Vertex Pharmaceuticals (VRTX -0.26%) rounded out 2017 on a high note with fourth-quarter sales of its cystic fibrosis franchise up 37% year over year, besting the 29% increase when looking at the entire year.

And on the pipeline front, the company announced impressive phase 2 data for its next-generation triple combinations with plans to bring two combinations into phase 3 development, checking off one of the items on its 2018 to-do list.

Vertex results: The raw numbers 


Q4 2017

Q4 2016

Year-Over-Year Change


$651.6 million

$458.7 million


Income from operations

$125.7 million

$39.6 million


Earnings per share (EPS)




Adjusted EPS




Data source: Vertex Pharmaceuticals.

What happened with Vertex this quarter?

  • Revenue was boosted by a $25 million milestone payment from Johnson & Johnson for the start of a phase 3 clinical trial testing flu-treatment pimodivir.
  • Even excluding that boost, cystic fibrosis drug sales looked good with Orkambi increasing 32% and Kalydeco up 44% year over year. Expanded approvals for both drugs in younger patients have helped drive sales in the U.S. Abroad, growth is being driven by increased reimbursement in various countries.
  • In December, data from a phase 3 trial showed Kalydeco was helping patients aged 1 to 2. Vertex plans to submit the data to regulators this quarter to gain expanded approval for toddlers.
  • In January, after the quarter ended, the company gained approval in Europe to treat children ages 6 through 11 with Orkambi, setting up additional sales in the coming quarters.
  • Vertex and its partner CRISPR Therapeutics (CRSP 0.06%) announced plans to develop CTX001, a gene editing treatment for two blood diseases, beta-thalassemia and sickle cell disease. Separate phase 1/2 trials for both diseases are expected to begin this year.
  • In conjunction with the earnings release, Vertex released impressive data for its next-generation cystic fibrosis triple combinations containing VX-659 and VX-445. Vertex plans to start two phase 3 trials testing VX-659 in combination with tezacaftor and ivacaftor in the first half of 2018. A phase 3 program testing VX-445 with tezacaftor and VX-561, which is a once-daily version of ivacaftor, will start in the middle of the year, assuming positive phase 2 data for that combination, which is due out in the first half of the year.
  • The board authorized a $500 million repurchase of stock through the end of 2019.
Paper on clipboard with Cystic Fibrosis written on it surrounded by medication and a stethoscope

Image source: Getty Images.

What management had to say

Vertex had four different triple combinations to choose from, but as chairman, president, and CEO Jeff Leiden pointed out, the data for all four were promising. "The good news is they all look very, very good, so we are picking a bit between sirloin steak and filet mignon here," Leiden said.

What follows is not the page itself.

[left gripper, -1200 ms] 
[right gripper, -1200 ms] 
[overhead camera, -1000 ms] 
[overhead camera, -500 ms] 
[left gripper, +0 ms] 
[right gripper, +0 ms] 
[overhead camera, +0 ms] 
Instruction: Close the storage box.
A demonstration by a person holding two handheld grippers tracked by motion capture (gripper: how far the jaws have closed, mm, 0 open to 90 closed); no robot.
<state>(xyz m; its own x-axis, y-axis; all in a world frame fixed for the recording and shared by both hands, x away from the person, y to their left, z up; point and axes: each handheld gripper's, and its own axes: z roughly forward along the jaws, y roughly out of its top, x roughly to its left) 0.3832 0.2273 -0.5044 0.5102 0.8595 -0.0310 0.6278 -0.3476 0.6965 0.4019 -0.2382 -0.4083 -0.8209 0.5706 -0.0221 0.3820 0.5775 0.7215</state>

Leiden also explained why the company is going to test both VX-659 and VX-445 in phase III trials, rather than just one of them. "We're taking two forward because that's one way of modifying one risk, and that's the risk of some rare off-target toxicity due to the next-gen corrector in one of these regimens and obviously by taking two forward, we mitigate that risk," Leiden said.

The same principle holds for why only one of them will be tested with VX-561, which Leiden refers to by its other nickname, d-Iva. "And so I would hate to put all my eggs in that basket and find out there is some very rare tolerability or safety issue with d-Iva that would set both programs back," Leiden said.

Looking forward

While the triple combinations are preparing for phase III development, Vertex still has one more potential approval with the combination of tezacaftor and ivacaftor, which the FDA is expected to rule on by the end of this month.

Given the pending application, management smartly decided to wait on issuing 2018 revenue guidance. While an approval seems extremely likely given the data, rolling back guidance would just add insult to injury if the FDA issued a rejection or delayed its decision, so there's no harm in waiting.

Investors should also keep in mind that the combination is likely to result in patients switching from Orkambi and Kalydeco to tezacaftor/ivacaftor, so total overall cystic fibrosis sales will be more important to watch than the moving parts of the three individual drugs.